Your assignment :: Each entry should be written out again exactly, so that nothing is lost.

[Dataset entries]
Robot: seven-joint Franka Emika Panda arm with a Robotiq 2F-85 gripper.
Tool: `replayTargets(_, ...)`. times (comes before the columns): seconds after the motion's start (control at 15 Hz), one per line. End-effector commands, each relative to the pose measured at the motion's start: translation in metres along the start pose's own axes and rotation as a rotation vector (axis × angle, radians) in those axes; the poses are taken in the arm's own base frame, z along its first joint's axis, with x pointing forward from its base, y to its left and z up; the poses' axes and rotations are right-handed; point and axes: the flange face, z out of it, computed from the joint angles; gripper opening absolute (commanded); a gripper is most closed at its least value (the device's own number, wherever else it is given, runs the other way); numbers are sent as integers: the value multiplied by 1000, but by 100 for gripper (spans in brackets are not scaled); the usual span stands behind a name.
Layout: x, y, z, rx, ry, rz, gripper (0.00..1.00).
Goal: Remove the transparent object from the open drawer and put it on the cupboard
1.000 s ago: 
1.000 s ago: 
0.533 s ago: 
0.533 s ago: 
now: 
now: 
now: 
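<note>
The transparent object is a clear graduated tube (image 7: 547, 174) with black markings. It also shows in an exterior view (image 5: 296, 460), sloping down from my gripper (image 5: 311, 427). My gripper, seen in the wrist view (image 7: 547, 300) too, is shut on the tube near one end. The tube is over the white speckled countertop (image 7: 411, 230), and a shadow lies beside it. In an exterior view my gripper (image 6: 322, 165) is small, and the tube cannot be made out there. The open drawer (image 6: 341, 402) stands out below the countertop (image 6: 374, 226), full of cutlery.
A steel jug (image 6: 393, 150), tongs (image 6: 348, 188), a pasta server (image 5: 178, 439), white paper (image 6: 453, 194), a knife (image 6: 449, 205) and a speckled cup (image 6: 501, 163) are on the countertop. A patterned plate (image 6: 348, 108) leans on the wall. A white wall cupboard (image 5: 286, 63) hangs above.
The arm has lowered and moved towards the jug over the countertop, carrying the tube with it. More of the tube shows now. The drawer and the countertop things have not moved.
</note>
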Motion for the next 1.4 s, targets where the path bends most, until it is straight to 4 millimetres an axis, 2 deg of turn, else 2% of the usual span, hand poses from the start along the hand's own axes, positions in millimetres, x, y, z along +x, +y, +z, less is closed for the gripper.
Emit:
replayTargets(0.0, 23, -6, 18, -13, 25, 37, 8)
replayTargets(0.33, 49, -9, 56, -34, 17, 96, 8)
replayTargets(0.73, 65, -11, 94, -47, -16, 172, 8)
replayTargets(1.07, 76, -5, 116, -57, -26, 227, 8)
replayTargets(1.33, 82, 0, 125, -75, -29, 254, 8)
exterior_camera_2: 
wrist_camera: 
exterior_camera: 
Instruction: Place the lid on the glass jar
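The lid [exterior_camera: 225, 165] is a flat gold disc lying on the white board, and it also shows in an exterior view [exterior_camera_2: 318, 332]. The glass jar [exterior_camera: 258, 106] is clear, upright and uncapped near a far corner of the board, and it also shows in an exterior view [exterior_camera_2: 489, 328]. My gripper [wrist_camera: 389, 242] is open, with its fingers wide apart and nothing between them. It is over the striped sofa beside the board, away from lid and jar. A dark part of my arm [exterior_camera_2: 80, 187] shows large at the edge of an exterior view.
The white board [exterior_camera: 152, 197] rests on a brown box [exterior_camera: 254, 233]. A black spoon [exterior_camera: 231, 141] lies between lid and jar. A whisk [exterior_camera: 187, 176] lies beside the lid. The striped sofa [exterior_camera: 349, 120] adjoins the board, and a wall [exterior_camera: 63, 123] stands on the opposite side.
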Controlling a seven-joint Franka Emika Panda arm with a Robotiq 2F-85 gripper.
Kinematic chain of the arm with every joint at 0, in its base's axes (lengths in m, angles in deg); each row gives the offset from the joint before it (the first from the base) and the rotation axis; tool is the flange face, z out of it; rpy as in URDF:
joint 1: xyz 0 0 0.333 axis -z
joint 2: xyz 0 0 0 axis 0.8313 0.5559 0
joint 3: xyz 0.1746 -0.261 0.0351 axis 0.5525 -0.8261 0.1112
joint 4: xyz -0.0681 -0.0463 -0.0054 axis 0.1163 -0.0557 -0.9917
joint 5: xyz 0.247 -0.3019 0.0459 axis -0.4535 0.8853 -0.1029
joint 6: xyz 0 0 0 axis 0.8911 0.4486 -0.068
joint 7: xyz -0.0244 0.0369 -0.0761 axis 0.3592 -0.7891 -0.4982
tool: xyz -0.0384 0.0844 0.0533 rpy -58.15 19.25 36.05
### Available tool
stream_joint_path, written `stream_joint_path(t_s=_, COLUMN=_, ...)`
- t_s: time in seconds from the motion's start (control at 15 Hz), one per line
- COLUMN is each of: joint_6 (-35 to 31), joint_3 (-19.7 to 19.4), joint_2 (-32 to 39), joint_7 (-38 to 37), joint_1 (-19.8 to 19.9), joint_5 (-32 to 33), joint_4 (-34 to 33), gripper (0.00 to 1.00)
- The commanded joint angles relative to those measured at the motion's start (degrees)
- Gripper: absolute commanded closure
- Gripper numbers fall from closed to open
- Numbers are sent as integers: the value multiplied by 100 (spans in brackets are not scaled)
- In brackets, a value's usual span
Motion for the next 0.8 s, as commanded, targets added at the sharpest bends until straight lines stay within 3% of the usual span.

Solution for this exercise ::
Robot: seven-joint Franka Emika Panda arm with a Robotiq 2F-85 gripper.
Tool: `replayTargets(_, ...)`. times (comes before the columns): seconds after the motion's start (control at 15 Hz), one per line. End-effector commands, each relative to the pose measured at the motion's start: translation in metres along the start pose's own axes and rotation as a rotation vector (axis × angle, radians) in those axes; the poses are taken in the arm's own base frame, z along its first joint's axis, with x pointing forward from its base, y to its left and z up; the poses' axes and rotations are right-handed; point and axes: the flange face, z out of it, computed from the joint angles; gripper opening absolute (commanded); a gripper is most closed at its least value (the device's own number, wherever else it is given, runs the other way); numbers are sent as integers: the value multiplied by 1000, but by 100 for gripper (spans in brackets are not scaled); the usual span stands behind a name.
Layout: x, y, z, rx, ry, rz, gripper (0.00..1.00).
Goal: Remove the transparent object from the open drawer and put it on the cupboard
1.000 s ago: 
1.000 s ago: 
0.533 s ago: 
0.533 s ago: 
now: 
now: 
now: 
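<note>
The transparent object is a clear graduated tube (image 7: 547, 174) with black markings. It also shows in an exterior view (image 5: 296, 460), sloping down from my gripper (image 5: 311, 427). My gripper, seen in the wrist view (image 7: 547, 300) too, is shut on the tube near one end. The tube is over the white speckled countertop (image 7: 411, 230), and a shadow lies beside it. In an exterior view my gripper (image 6: 322, 165) is small, and the tube cannot be made out there. The open drawer (image 6: 341, 402) stands out below the countertop (image 6: 374, 226), full of cutlery.
A steel jug (image 6: 393, 150), tongs (image 6: 348, 188), a pasta server (image 5: 178, 439), white paper (image 6: 453, 194), a knife (image 6: 449, 205) and a speckled cup (image 6: 501, 163) are on the countertop. A patterned plate (image 6: 348, 108) leans on the wall. A white wall cupboard (image 5: 286, 63) hangs above.
The arm has lowered and moved towards the jug over the countertop, carrying the tube with it. More of the tube shows now. The drawer and the countertop things have not moved.
</note>
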Motion for the next 1.4 s, targets where the path bends most, until it is straight to 4 millimetres an axis, 2 deg of turn, else 2% of the usual span, hand poses from the start along the hand's own axes, positions in millimetres, x, y, z along +x, +y, +z, less is closed for the gripper.
Emit:
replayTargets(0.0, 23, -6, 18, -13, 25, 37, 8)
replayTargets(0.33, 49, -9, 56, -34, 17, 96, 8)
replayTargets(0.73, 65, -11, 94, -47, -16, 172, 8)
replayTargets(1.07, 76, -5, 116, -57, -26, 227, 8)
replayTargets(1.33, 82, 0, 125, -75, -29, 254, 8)
exterior_camera_2: 
wrist_camera: 
exterior_camera: 
Instruction: Place the lid on the glass jar
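The lid [exterior_camera: 225, 165] is a flat gold disc lying on the white board, and it also shows in an exterior view [exterior_camera_2: 318, 332]. The glass jar [exterior_camera: 258, 106] is clear, upright and uncapped near a far corner of the board, and it also shows in an exterior view [exterior_camera_2: 489, 328]. My gripper [wrist_camera: 389, 242] is open, with its fingers wide apart and nothing between them. It is over the striped sofa beside the board, away from lid and jar. A dark part of my arm [exterior_camera_2: 80, 187] shows large at the edge of an exterior view.
The white board [exterior_camera: 152, 197] rests on a brown box [exterior_camera: 254, 233]. A black spoon [exterior_camera: 231, 141] lies between lid and jar. A whisk [exterior_camera: 187, 176] lies beside the lid. The striped sofa [exterior_camera: 349, 120] adjoins the board, and a wall [exterior_camera: 63, 123] stands on the opposite side.
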Controlling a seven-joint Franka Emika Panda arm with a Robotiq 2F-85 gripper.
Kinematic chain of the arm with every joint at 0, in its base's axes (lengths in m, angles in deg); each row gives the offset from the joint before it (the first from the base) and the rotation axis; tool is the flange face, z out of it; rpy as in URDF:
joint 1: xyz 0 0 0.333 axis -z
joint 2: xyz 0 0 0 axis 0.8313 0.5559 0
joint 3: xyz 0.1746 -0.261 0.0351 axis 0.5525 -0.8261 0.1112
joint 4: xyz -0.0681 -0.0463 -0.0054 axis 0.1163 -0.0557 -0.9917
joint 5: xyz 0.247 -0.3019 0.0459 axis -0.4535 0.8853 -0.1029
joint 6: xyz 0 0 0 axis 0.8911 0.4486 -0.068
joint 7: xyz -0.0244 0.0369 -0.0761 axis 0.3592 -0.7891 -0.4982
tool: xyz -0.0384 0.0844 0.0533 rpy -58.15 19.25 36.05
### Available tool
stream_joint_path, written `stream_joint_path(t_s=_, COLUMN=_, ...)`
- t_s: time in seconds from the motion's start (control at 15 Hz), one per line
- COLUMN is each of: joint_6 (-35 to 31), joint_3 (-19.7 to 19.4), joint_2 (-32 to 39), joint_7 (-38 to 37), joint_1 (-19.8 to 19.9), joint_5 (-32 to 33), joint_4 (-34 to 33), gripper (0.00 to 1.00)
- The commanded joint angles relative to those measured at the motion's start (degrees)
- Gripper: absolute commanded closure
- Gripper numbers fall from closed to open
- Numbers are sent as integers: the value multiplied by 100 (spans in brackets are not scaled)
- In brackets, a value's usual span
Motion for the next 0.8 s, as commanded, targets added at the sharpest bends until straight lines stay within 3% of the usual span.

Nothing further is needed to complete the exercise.